The blues is no stranger to Ann Arbor. The inverse is also true. In fact our town is in the history books as the host of some of the most important blues events ever, including the Ann Arbor Blues & Jazz Festivals of the early 1970’s and between 1992 and 2006. In addition to the notoriety the festivals brought, many downtown and campus clubs and coffee houses featured blues, roots and jazz acts regularly through the decades. Included are the Blind Pig, Rick’s Café, Canterbury House, The Chance, Mr. Flood’s Party, Del Rio, Bird of Paradise,… so what happened? It would take more than the space I’ve been allotted here to delve into that part of our cultural transformation. Let’s just say that if you’re a fan of the blues and/or live music today, go out and support it. That is the only assurance that it will continue. You’ll be glad you did.
The Ark, the only still-participating club of that glorious era, celebrates Cinco De Mayo with a performance by folk and blues legend Josh White Jr. on the 5th. His father’s pioneering efforts in the realm of folk blues with a political edge, set the stage for Josh Jr.’s sojourn into the performing arts and social activism. He wears many hats and fulfills the responsibilities those roles command, as do his compelling and sincere performances. He has met many great historical movers and shakers of our culture and has the stories to that go with those meetings. All this blends into his genuine down-home style with which he plays folk and blues music. Marcia Ball rolls into town with her entourage of musical and cultural gumbo, Louisiana style, on the 26th. Not only is she on tour to promote her 12th CD, release, Roadside Attractions, but she is channeling her energies to help preserve the New Orleans heritage which is still struggling in the aftermath of the 2005 Hurricane Katrina disaster. Aside from her knock-out show featuring blues, boogie, and ballads, she is one of the touring ambassadors for the relief of New Orleans musicians. She might even swap some tried and true ‘Nawlins food recipes with the audience.

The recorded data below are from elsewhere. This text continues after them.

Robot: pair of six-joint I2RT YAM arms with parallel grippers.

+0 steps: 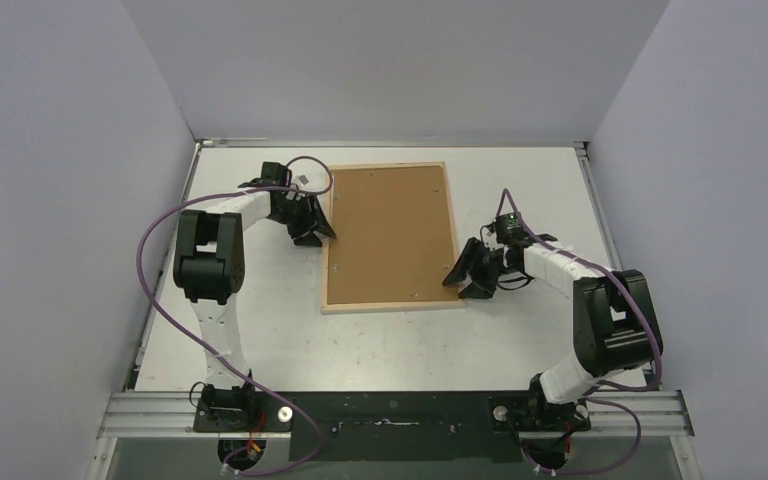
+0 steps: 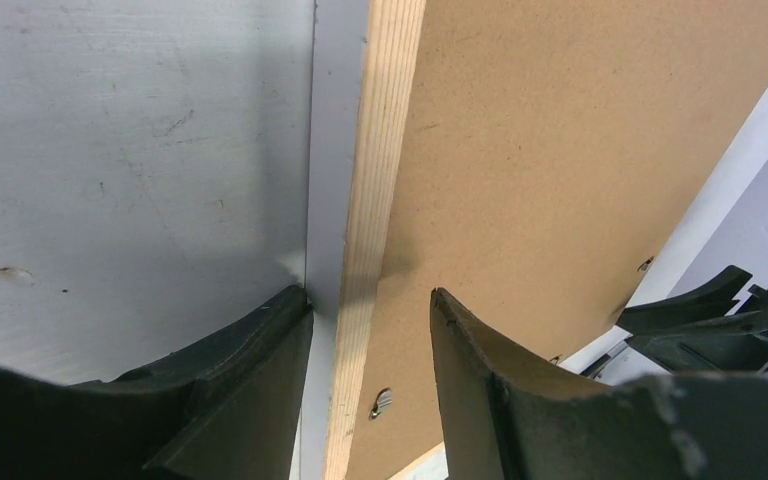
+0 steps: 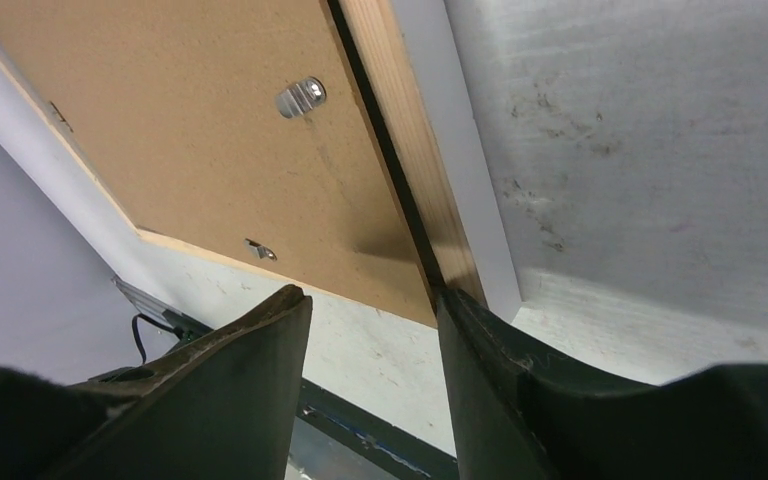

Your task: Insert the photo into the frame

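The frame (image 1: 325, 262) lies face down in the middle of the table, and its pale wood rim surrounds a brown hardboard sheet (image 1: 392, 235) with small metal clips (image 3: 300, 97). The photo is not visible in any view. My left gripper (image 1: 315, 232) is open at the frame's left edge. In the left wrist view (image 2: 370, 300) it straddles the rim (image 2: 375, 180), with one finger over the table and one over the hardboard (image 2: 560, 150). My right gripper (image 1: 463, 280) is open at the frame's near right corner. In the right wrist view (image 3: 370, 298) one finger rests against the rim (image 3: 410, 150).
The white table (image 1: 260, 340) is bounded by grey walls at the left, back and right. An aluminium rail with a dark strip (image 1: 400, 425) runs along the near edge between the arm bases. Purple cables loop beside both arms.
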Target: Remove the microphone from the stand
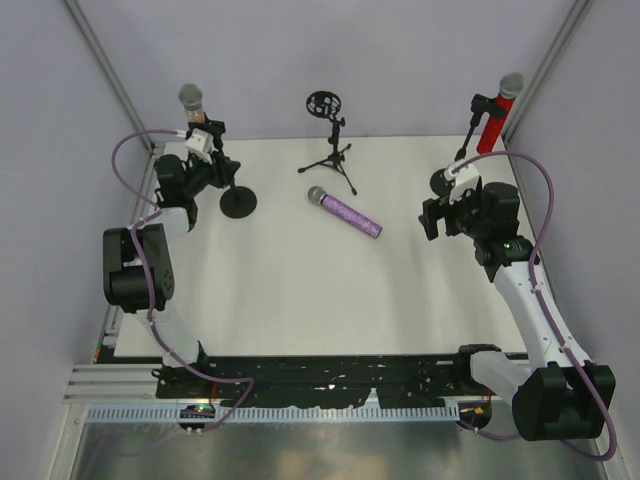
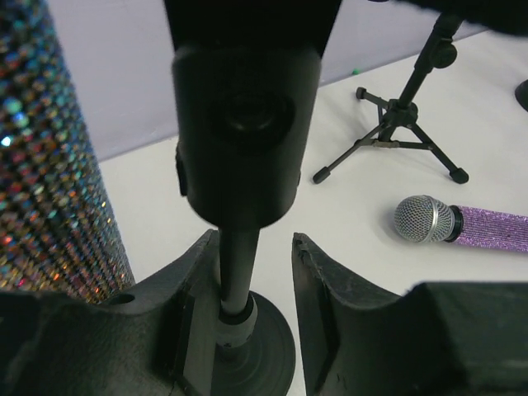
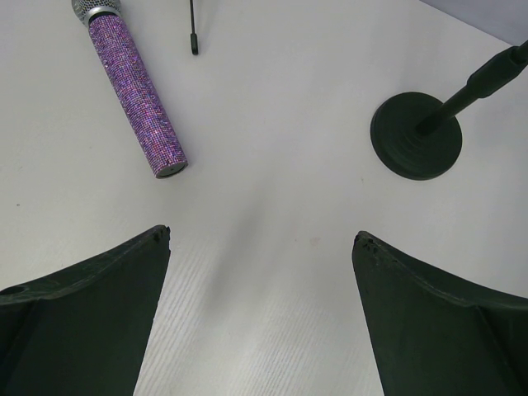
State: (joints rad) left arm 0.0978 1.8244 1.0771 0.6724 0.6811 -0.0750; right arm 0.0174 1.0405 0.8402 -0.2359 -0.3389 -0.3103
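Straddling the stand point(image 2: 238, 272) at 10 o'clock with the left gripper point(image 2: 256, 243), jaws apart, we are readying a brace; the microphone point(image 1: 191, 97) is sitting clipped above. Next, probably: clamping, then the wide-open right gripper point(image 3: 261, 235) lifting.

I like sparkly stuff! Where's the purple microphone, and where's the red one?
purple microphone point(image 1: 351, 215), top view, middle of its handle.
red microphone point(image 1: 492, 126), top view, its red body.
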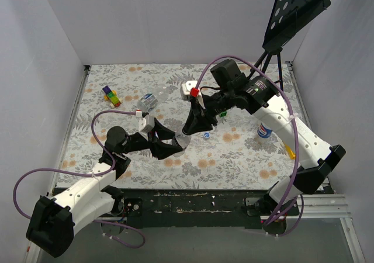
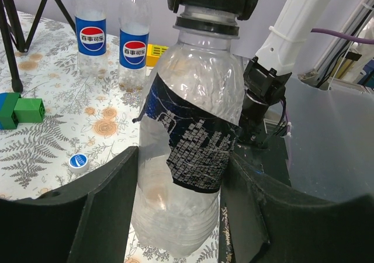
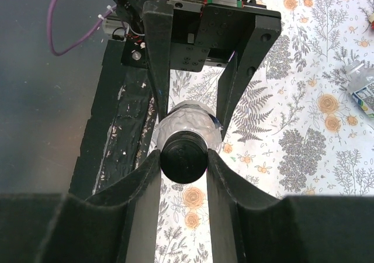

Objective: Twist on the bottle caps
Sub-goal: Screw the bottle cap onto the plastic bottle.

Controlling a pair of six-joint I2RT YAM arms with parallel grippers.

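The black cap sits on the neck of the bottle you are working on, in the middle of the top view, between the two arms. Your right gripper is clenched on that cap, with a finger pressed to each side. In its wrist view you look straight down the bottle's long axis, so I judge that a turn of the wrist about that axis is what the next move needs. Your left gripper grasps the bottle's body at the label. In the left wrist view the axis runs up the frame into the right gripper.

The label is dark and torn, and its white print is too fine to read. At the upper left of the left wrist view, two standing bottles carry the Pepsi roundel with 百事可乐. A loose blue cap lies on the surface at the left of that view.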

Guy Hollerin’s Local Blues & Brews Pub in the Holiday Inn near UM’s campus will help put spring in your step with their spacious music room and dance floor.
Guitarist Bobby Murray helps celebrate the 5th with swingin’ jump blues and urban blues. Murray’s straight-ahead approach to the blues was honed from two decades of leading the Etta James band. His uncomplicated guitar style is a favorite among true blues fans.
From the center of Michigan comes the rhythm & blues of Root Doctor on the 12th. Vocalist and founding member, Freddie Cunningham is the soul of the band writing and arranging an award winning blend of blues, R&B, and soulful dance tunes. He always maintains and directs a top-notch group of musicians that set the mood for a real blues party.
Harper and His Midwest Kind return on the 19th. Harper’s love of American roots music and world rhythms move him to create funky R&B based grooves overlaid with wailing harmonica riffs and an occasional solo on the aboriginal didgeridoo. His observance of a troubled world is utilized to express sensible survival themes in his original line up of songs.
The club will be closed in observance of Memorial Day weekend.
The new “Live” club, formerly Live at PJ’s, has re-instated Happy Hour every Friday from 6 to 9pm, featuring a host of local bands, and a huge dance floor with no cover. Fubar stirs it up with popular soul, country and rock favorites and originals on the 4th. Drivin’ Sideways draws deep from the well of country music and popular rock covers on the 11th. The Breakers deliver a major dose of classic rock on the 18th. The Vibratrons shake it for you with contemporary sounding vintage rock on the 25th.
Catch guitar wizard Laith al-Saadi every Monday at Woodruff’s in Depot Town Ypsialnti for some great classic rock and blues covers as well as originals. Dave Boutette hosts an energetic acoustic open mic night there on Tuesdays.
The Tap Room In Ypsilanti hosts an open-mic jam with the Martindales every Thursday.